◆ Required action
Look through the data below. Show each line where the string "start" occurs.

◆ Data excerpt
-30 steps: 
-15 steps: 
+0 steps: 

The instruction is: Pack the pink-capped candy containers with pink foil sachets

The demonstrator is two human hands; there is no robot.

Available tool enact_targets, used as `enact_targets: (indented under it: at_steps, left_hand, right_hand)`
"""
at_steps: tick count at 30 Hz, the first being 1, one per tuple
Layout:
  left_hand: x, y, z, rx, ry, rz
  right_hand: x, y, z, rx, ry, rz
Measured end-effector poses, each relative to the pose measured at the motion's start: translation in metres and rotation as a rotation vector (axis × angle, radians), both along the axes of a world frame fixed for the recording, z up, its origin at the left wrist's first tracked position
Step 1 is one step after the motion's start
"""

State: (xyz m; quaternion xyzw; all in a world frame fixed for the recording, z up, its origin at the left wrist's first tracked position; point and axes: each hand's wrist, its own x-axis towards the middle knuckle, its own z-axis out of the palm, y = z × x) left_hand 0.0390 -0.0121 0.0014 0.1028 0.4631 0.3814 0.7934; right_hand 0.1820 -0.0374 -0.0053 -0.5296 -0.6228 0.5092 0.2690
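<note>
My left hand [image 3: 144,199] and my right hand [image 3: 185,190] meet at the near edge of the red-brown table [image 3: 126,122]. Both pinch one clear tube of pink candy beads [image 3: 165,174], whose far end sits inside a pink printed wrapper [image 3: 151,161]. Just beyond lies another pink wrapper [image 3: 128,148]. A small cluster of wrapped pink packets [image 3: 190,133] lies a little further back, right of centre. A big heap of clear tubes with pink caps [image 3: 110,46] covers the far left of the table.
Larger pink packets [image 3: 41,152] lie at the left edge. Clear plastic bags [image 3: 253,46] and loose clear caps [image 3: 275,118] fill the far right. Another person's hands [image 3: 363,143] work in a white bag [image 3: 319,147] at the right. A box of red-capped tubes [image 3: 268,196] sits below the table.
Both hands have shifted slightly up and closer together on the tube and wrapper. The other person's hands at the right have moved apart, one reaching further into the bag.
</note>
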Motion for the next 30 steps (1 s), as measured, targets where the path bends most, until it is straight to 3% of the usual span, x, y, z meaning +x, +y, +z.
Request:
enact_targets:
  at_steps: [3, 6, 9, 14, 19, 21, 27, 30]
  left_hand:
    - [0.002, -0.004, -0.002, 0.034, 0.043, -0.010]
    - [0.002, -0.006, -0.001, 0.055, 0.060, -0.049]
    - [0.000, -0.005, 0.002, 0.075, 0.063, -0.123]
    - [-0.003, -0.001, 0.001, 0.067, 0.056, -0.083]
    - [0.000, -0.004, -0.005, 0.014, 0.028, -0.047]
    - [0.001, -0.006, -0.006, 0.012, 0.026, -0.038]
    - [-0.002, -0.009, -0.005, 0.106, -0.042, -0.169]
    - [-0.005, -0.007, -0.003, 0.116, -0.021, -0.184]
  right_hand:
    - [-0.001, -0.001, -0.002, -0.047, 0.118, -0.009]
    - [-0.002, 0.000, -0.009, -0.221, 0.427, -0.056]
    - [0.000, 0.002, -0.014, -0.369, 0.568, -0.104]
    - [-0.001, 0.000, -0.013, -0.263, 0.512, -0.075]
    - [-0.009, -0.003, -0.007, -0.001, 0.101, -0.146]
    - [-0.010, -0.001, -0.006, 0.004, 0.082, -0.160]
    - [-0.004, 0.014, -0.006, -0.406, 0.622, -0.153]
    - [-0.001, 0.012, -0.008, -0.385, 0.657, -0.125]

◆ Task output
Measured end-effector poses, each relative to the pose measured at the motion's start: translation in metres and rotation as a rotation vector (axis × angle, radians), both along the axes of a world frame fixed for the recording, z up, its origin at the left wrist's first tracked position
Step 1 is one step after the motion's start

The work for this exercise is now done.